И. А. Ефремов «Лезвие бритвы»
Москва. Июнь 2000 г.
«Кто заказал музыку?» – подумал Макс. В противоположном углу, справа от гроба, в зале прощаний незаметно расположились четыре музыканта: флейтист, арфист, скрипач и виолончелист. Одетые во всё чёрное, с непроницаемыми лицами, казалось, они и играть стараются так, чтобы музыка еле звучала, а при не дай бог одном косом взгляде в их сторону они и вовсе испарятся вместе со своими инструментами.
– Кто заказал музыку? – Макс повернулся к Косте.
– Ты меня спрашиваешь? – Костя посмотрел заплаканными глазами на друга, ткнув себя указательным пальцем в грудь.
– А кроме нас с ними, – он кивнул в сторону музыкантов, – здесь больше не у кого спросить. Вряд ли это Алиса. Она классическую музыку при жизни не особо как-то.

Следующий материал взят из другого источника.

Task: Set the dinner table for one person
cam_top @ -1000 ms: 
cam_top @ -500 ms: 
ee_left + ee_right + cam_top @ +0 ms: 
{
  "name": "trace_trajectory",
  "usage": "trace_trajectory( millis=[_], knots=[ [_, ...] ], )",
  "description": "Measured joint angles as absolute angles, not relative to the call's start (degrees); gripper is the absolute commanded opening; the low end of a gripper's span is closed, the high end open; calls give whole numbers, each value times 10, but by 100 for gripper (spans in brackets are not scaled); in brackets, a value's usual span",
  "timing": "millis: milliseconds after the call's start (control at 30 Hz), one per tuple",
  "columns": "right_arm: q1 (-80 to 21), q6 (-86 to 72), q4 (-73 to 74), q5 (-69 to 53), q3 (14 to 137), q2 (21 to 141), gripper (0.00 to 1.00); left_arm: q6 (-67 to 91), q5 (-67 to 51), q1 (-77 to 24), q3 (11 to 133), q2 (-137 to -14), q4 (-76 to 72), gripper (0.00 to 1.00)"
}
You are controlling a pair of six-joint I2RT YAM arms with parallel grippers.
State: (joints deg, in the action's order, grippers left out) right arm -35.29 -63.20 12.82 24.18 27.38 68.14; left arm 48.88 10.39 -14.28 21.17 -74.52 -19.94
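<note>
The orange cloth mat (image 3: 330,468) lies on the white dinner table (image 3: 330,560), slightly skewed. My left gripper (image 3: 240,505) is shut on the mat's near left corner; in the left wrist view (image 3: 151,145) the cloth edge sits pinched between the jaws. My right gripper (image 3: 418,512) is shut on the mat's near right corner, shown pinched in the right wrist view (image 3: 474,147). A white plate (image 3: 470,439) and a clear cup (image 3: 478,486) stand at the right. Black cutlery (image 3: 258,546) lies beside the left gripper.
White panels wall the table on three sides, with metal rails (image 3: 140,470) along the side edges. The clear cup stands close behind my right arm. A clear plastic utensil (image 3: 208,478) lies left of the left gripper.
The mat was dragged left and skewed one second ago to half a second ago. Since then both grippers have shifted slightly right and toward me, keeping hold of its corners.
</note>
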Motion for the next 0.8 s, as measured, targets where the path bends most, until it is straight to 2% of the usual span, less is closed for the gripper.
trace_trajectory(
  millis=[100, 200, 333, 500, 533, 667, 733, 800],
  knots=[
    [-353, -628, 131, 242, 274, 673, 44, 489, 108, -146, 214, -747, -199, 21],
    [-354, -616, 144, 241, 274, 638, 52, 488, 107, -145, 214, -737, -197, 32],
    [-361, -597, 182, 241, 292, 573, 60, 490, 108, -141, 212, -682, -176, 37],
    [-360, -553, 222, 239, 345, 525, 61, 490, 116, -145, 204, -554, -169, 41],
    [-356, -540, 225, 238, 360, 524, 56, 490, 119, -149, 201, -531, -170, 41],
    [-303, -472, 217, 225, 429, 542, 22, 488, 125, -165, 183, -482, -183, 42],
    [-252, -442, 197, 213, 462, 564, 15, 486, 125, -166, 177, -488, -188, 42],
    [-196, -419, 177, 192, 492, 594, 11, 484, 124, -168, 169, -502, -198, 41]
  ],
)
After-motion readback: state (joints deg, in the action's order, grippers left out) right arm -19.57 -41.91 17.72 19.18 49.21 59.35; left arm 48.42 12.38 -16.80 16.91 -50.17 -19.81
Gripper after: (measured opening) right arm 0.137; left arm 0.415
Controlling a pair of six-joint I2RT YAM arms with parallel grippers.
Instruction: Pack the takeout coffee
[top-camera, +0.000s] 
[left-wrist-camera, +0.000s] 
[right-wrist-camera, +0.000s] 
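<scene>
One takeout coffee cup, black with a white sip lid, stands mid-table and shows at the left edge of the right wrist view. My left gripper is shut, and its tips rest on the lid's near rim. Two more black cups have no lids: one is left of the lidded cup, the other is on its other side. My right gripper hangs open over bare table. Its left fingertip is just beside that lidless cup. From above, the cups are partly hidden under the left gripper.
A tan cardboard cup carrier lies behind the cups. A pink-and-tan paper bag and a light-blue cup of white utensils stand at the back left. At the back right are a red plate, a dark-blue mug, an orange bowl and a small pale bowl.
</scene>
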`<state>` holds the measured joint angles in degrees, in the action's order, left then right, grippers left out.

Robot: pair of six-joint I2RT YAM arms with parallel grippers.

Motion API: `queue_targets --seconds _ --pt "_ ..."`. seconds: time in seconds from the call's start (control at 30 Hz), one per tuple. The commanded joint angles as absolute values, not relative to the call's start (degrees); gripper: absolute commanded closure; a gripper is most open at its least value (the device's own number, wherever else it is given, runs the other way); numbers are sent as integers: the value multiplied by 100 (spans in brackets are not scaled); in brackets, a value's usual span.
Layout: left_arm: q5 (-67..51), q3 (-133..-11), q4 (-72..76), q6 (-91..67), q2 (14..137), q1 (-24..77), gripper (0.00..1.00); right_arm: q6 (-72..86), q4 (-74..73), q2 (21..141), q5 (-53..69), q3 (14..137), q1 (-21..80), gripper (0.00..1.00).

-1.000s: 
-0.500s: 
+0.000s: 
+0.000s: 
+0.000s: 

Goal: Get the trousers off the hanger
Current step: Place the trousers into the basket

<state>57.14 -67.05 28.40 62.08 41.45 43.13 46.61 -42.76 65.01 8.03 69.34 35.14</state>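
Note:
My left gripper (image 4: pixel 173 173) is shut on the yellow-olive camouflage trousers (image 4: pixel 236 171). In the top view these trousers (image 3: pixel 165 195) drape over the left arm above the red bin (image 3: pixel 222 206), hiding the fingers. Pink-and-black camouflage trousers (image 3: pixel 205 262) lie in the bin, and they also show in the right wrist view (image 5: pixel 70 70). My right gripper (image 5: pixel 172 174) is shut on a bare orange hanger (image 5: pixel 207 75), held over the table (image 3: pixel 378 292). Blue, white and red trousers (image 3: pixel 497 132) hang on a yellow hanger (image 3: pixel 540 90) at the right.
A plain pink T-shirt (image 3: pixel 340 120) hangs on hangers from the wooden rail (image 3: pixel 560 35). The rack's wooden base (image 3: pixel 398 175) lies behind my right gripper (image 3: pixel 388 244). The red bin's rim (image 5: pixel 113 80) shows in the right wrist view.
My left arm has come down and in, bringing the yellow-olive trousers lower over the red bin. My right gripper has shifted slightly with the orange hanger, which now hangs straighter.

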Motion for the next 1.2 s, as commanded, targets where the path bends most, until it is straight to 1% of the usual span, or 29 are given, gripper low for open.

– Честно говоря, не знаю. Наверное, входило в, как это правильнее сказать, в перечень услуг. Я, как ты и просил, договорился о максимально расширенной… – тут он закашлялся.
– Программе похорон, – подсказал Макс и несколько раз ударил товарища ладонью по спине.
– Ну, если так можно выразиться, – Костя наконец откашлялся. – Видимо, туда входят и услуги похоронного оркестра.
– Услуги тайской массажистки туда не входят? – Макс покрутил головой. – Шея затекла очень. Что они играют? Надеюсь, что не Джона Кейджа.
– Кого? – не понял Костя. – По-моему, это Гендель, или Гайдн, но я могу ошибаться.
– А я больше не могу. Давай, пусть финалят, где распорядитель или как его там – зови его, скажи, что мы попрощались.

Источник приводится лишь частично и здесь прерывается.